Steve Koepp, editor and founder, The Bridge

As the Brooklyn business-news site marks its first year, the editor reflects on a changing borough

Says Koepp: "I think it's really interesting, the crossroads between old Brooklyn and new Brooklyn" (Photo by Robert Nickelsberg)

“You can live in a place and really not know it as well as you think you might,” Steve Koepp mused about Brooklyn as he recalled the founding, the present and the future of The Bridge. The site is one year old today, so we figured it was time to feature the founder of the site that hosts our podcast.  

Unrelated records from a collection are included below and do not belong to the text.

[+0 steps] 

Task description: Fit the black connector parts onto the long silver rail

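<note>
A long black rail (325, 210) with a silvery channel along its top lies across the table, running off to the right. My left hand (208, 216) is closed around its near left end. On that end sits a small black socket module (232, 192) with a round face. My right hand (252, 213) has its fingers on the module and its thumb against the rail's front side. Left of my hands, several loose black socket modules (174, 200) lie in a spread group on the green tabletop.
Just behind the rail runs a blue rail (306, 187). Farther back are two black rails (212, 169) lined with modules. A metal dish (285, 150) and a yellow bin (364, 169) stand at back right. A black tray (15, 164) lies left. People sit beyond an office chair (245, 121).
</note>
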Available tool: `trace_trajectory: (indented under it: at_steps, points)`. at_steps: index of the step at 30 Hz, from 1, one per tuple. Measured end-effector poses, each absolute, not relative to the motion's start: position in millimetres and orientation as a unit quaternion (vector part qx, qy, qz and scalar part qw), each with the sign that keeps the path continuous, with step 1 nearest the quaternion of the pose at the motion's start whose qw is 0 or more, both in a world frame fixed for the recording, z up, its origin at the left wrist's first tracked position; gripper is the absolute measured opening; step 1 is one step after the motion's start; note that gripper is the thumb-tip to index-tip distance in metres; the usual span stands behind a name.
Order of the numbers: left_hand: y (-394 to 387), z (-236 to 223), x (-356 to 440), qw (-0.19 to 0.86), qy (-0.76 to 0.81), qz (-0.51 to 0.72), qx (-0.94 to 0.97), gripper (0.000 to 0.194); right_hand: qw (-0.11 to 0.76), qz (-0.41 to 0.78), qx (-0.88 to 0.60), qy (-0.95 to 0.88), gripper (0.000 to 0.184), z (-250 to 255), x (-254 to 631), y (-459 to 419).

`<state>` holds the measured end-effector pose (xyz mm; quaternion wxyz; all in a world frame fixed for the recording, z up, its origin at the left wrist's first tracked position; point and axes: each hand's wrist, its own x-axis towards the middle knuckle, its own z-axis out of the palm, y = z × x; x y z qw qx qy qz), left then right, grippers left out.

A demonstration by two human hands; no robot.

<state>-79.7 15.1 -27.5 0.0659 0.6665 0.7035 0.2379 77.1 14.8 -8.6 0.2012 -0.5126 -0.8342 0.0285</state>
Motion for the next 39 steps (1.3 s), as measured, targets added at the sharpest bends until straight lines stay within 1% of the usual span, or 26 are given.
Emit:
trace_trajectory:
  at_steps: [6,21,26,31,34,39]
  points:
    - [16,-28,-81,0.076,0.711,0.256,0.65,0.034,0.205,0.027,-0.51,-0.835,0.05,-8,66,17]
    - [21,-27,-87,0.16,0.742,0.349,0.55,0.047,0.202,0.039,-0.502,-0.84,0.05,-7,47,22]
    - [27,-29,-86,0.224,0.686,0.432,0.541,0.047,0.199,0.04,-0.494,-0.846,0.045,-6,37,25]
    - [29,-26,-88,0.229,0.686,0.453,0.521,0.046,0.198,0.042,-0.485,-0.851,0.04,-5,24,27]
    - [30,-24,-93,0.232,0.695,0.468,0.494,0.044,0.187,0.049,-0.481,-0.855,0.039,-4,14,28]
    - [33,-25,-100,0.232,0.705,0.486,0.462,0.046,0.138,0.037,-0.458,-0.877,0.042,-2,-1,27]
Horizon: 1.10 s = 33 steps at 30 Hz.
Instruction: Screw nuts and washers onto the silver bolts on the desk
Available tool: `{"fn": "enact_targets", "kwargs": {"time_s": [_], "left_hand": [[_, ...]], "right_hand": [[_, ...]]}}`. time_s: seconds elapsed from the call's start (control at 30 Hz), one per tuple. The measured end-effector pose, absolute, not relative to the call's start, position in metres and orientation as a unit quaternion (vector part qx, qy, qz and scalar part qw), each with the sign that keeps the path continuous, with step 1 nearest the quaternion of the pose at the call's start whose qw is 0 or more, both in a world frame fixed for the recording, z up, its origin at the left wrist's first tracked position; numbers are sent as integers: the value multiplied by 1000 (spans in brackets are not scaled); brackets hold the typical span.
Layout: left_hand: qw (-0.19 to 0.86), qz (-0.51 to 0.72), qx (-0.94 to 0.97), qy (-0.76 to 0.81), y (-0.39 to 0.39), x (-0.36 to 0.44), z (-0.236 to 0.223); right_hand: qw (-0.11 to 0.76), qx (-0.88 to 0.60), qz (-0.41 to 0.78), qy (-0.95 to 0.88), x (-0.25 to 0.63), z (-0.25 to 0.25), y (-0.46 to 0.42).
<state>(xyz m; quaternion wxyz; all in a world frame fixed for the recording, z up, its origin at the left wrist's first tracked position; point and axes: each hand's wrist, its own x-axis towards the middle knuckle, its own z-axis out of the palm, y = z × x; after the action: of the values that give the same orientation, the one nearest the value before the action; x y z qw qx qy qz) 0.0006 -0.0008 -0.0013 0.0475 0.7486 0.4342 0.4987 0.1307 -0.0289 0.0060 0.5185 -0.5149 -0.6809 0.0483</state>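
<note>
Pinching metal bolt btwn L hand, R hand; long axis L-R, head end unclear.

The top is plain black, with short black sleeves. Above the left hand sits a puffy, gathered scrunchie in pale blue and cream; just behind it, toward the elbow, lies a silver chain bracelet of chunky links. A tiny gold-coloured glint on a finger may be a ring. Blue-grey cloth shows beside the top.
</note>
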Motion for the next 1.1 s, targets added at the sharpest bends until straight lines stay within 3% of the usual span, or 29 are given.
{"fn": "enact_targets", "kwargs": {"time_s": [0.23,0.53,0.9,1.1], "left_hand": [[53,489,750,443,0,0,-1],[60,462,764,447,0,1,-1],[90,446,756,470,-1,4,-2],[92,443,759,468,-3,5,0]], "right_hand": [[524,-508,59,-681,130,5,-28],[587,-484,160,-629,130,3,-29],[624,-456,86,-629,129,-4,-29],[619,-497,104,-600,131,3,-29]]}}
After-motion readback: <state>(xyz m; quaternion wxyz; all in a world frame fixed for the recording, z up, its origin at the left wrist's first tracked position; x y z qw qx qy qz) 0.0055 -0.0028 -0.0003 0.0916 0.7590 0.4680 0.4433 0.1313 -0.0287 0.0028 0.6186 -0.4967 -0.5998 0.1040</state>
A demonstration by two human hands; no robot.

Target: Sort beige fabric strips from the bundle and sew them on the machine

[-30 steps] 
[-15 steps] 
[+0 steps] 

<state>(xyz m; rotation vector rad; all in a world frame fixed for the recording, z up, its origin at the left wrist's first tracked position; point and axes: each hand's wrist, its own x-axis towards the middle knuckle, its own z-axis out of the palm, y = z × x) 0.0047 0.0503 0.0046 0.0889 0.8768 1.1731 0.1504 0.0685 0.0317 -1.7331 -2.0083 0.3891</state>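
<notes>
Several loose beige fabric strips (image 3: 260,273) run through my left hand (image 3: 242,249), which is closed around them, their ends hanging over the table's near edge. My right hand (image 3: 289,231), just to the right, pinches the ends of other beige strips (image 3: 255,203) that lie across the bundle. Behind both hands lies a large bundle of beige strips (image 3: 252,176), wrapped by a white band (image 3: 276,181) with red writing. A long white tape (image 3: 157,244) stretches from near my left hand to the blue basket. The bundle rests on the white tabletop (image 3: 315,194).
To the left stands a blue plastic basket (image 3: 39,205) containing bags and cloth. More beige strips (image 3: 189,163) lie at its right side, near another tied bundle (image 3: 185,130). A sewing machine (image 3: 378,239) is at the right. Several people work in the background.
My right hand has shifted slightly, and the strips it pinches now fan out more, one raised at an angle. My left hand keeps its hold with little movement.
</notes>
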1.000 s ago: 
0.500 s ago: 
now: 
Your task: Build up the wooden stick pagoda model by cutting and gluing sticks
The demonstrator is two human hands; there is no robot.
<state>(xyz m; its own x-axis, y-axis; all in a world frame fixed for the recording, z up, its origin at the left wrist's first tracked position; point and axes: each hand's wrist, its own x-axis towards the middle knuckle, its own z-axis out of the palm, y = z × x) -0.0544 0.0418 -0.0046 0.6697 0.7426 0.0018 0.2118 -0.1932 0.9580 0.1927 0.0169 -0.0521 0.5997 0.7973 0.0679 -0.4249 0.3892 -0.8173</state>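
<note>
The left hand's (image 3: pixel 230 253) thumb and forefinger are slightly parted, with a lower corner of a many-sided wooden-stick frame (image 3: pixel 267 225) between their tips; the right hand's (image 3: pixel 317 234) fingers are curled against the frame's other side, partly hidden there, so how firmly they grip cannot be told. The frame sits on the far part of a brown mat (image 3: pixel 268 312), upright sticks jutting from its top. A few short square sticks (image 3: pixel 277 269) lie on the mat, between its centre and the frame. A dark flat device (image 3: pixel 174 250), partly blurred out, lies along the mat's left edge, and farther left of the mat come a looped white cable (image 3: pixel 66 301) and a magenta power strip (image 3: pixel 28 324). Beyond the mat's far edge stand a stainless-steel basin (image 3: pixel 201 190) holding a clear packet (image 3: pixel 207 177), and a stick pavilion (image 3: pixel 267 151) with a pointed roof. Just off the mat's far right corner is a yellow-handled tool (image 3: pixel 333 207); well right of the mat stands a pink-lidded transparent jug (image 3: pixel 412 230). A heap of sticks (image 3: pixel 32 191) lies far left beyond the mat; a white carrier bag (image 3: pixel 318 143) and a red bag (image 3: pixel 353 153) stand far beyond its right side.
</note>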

The Bridge focuses on the borough’s business news, in all its diversity. “Each business is so specialized,” Koepp pointed out, “it’s like you’re going into a different country with a different language every time.”    

Koepp left Wisconsin for New York City just two years out of college and started out as a business reporter for Time. He had wanted to be a writer from early on, saying in the interview that writing “is almost like carrying around a license to indulge your own curiosity,” giving access to “all sorts of things you couldn’t do in other walks.” As business editor at Time, Koepp handled cover stories on corporate raiders and big companies like the Walt Disney Co. Later he served as the deputy editor of Time and executive editor of Fortune, supervising their websites.   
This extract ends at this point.